Eris started toward the door, scrolling idly through her messages, and realized with a start that she had several missed pings from home. They were timestamped from a couple of hours ago—she’d been on the dance floor; she remembered tossing her head back and forth, ignoring them—but she hadn’t registered at the time that they were from her parents. She wondered what was going on.

When she reached her apartment on 985, Eris opened the door as slowly as she could, her black shoes in one hand and her clutch in the other. She knew the moment she stepped inside that something was wrong. The lights were on their brightest setting, and an awful strangled sound came from the living room. Oh god. It was her mom, crying.

Eris dropped her shoes on the floor with a loud clatter.

“Eris?” Caroline lifted her head from where she lay curled on the couch. She was still wearing her evening gown, a beautiful scarlet question mark against the white cushions.

Eris ran forward to throw her arms around her mom, pulling her close. She thought suddenly of when she was little and her parents would come home from parties. Eris would hear her mom’s heels clacking in the hallway—a sound she’d always found strangely reassuring—and no matter how late it was, Caroline had always come to brush Eris’s hair and tell her about all the wonderful, magical, grown-up things she’d seen that night. How many times had Eris fallen asleep listening to the sound of her mom’s voice?

“It’s okay,” Eris said softly, though clearly it wasn’t. Her eyes darted nervously around the apartment. Where was her dad?

“No, it’s not okay.” Caroline took a deep breath, and pulled back to look Eris squarely in the eye. Mascara-filled tears etched black rivers down her face. “I’m so sorry.”

“What happened?” Eris scooted back from her mom to sit upright, the movement brusquer than she’d intended. “Where’s Dad?”

“He … left.” Caroline looked down, studying the hands clasped tight in her lap, the crumpled folds of her magnificent crimson dress.

“What do you mean, he left?”

“Remember that DNA test you took today?”

Eris nodded impatiently. Of course she remembered; she’d taken countless tests, given a cheek swab and peed on a stick, and signed so many old-fashioned paper documents with a real ink pen that her hand had cramped with the unfamiliar movement.

Wordlessly Eris’s mom tapped the coffee table, which, like all the surfaces in their apartment, had touch-screen capabilities. A few quick swipes and she’d pulled an attachment from her message queue. Eris leaned forward to look.

Her DNA was mapped there in all its glory, its strands an unrealistic bubblegum pink, but Eris’s eyes were already skimming past that, to the jumble of medical words and bar charts below. She knew they’d run her DNA against her dad’s, which was already on file, yet she couldn’t process what she was seeing now. What did it all have to do with her?

Her eyes caught on a single line at the bottom—percentage match: 0.00%—and she reached out a hand to steady herself. An ugly, sticky realization was closing around her throat.

“I don’t believe this.” She sat up straighter, her voice gaining volume. “The lab messed up the sequencing. We need to ping them back, get them to redo it.”

“They did redo it. It’s not wrong.” It seemed as if her mom was talking from very far away, as if Eris were underwater, or buried under a mountain of sand.

“No,” Eris repeated blindly.

“It’s true, Eris.”

The finality in Caroline’s tone made Eris cold all over. And then she understood why her DNA wasn’t a match, why her mom wasn’t acting more surprised. Because Eris wasn’t her father’s daughter, after all.

Her mom had cheated on her dad, and kept it a secret for the past eighteen years.

Eris shut her eyes. This wasn’t happening. It couldn’t be. If she kept her eyes closed it would go away, like a bad dream.

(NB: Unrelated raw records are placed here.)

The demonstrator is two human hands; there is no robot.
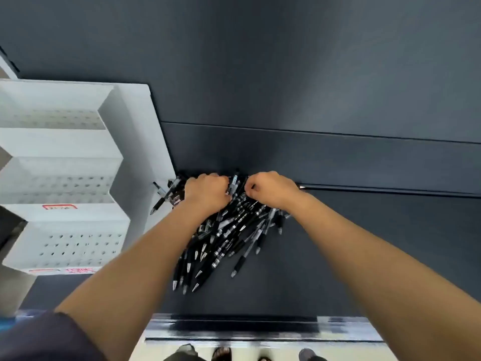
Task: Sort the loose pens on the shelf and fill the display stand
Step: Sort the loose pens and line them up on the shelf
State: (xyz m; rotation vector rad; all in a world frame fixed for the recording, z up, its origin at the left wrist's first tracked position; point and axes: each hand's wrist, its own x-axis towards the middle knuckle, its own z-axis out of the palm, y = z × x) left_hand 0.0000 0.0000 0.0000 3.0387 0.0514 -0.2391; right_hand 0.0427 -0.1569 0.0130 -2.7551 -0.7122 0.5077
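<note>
Black pens (pixel 234 238) with silver tips lie heaped mid-frame on the dark shelf (pixel 338 243), right of the white tiered display stand (pixel 65 165). The left hand (pixel 207 191) and right hand (pixel 270 188), each grip curled tight, clutch their upper ends.

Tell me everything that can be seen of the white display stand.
The display stand is white, plastic or card by its look, built as stepped tiers with a right side wall. Each tier top carries rows of small holes; every visible hole is empty. Red-marked labels sit on two front faces, unreadable. It stands upright on the dark shelf, left of the pen pile. Stray pens lie at its right wall; contact is unclear.
</note>
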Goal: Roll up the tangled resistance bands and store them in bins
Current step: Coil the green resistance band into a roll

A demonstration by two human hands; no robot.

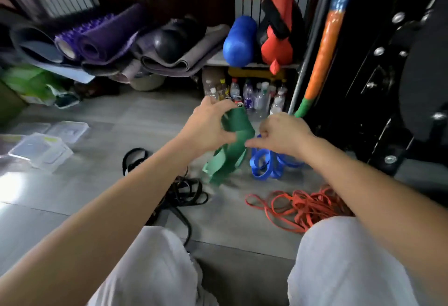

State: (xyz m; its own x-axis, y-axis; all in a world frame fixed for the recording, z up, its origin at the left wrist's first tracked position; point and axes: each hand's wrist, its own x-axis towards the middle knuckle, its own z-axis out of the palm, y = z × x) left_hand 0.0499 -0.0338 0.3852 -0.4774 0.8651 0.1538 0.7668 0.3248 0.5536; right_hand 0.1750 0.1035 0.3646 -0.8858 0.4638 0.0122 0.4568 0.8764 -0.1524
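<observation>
I'm gripping green band in left hand, pinching it with right hand, likely just starting. Near it blue bands, orange bands, black bands lying tangled, unbinned.

Your left hand and right hand mask parts of the green band; forearms screen black bands and orange bands; bins cut off left.
</observation>
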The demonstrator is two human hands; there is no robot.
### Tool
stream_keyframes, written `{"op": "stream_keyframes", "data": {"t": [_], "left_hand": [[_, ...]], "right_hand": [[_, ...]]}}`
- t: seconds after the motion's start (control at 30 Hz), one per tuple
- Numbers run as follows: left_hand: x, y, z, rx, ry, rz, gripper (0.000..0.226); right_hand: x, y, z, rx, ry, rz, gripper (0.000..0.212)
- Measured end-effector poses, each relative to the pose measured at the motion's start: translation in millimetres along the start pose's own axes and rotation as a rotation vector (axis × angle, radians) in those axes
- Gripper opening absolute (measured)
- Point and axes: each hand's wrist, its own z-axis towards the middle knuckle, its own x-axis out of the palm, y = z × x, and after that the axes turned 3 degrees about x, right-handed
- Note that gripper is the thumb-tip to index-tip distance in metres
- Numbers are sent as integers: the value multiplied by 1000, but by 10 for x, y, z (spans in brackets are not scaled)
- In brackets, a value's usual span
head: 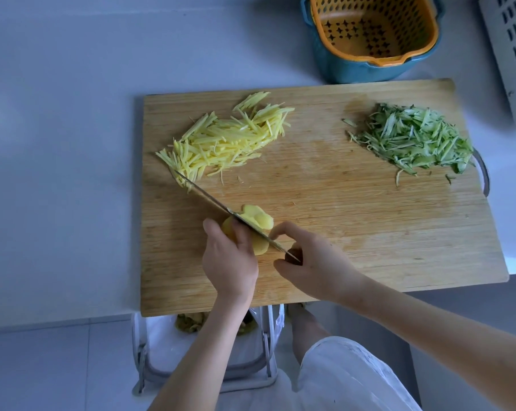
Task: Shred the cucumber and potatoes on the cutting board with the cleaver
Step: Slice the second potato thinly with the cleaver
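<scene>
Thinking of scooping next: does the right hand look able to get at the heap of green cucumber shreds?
Likely yes: only bare wooden cutting board lies between the right hand and the heap of green cucumber shreds, though that hand grips the steel cleaver.

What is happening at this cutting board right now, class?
A person is slicing a peeled yellow potato on the wooden cutting board. The left hand steadies it; the right hand grips the steel cleaver, its blade on the potato. Cut slices lie beside the blade. Piles of yellow potato shreds and green cucumber shreds lie further back on the board.
</scene>
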Motion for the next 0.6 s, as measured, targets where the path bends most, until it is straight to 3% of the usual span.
{"op": "stream_keyframes", "data": {"t": [0.13, 0.4, 0.5, 0.6], "left_hand": [[15, 38, 0, 0, -12, -2, 21], [29, 60, 4, 52, -15, 15, 21], [23, 54, 1, 37, -13, 12, 21], [19, 58, -1, 43, -9, 17, 21]], "right_hand": [[-123, 36, -50, 129, 226, 383, 48], [-152, 87, 137, 265, 465, 309, 72], [-91, 108, 169, 245, 410, 236, 74], [-49, 97, 83, 103, 214, 82, 66]]}}
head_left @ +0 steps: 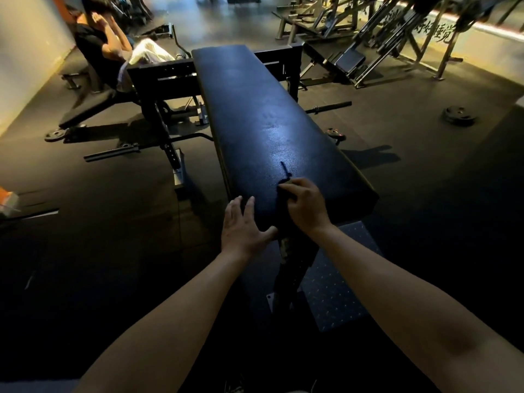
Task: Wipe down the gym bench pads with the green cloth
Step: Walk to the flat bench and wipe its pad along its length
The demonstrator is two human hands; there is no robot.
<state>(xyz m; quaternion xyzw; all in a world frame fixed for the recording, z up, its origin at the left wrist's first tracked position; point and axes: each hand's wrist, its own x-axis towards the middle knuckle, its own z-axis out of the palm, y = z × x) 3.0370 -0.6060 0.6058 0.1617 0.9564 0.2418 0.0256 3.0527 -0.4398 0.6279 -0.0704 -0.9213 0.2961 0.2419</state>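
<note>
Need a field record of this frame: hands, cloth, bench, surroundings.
left hand: fingers spread, resting flat on the near end of the bench pad
right hand: grips the cloth, on the pad
cloth: bunched under the right hand; looks dark in this light; thin strand trails forward on the pad
bench pad: long, flat, dark; sheen and smudges mid-length
weight plate: on the floor, right of the bench
other person: seated on another bench, far left
</note>
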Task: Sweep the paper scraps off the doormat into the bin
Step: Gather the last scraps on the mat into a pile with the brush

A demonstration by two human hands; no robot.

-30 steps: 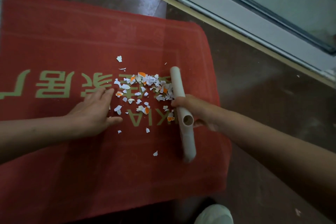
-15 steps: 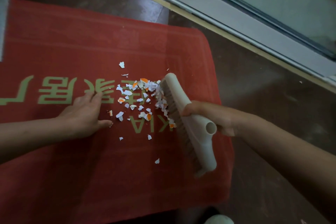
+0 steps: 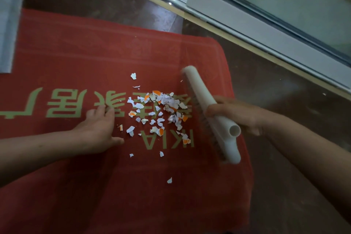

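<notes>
A red doormat (image 3: 95, 59) with pale green lettering covers most of the floor in view. White and orange paper scraps (image 3: 161, 112) lie in a loose heap near its right half, with several strays around it. My right hand (image 3: 233, 114) grips a white brush head (image 3: 207, 112) with dark bristles, tilted up just right of the heap. My left hand (image 3: 98, 129) rests flat on the mat, left of the scraps, fingers spread. No bin is in view.
A white sliding door frame (image 3: 266, 30) with glass runs diagonally across the upper right. Dark brown floor (image 3: 284, 100) lies right of the mat. A pale grey flat object (image 3: 7, 30) overlaps the mat's upper left corner.
The brush has tipped and drawn back to the right, away from the heap, leaving the scraps bunched. My left hand has slid slightly left on the mat.
</notes>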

Her mom reached out a hand and Eris shot to her feet, knocking over the coffee table as she did. Neither of them looked at it. They just stared at each other, mother and daughter, so painfully alike—and yet to Eris they had never felt more like strangers.

“Why?” she asked, because it was the only word her mind could process. “Why did you lie to me all those years?”

“Oh, Eris. I didn’t mean—it wasn’t about you—”

“Are you serious? Of course it’s about me!”

Caroline winced. “That’s not what I meant. It’s just … whatever happens between me and Everett—it’s not your fault.”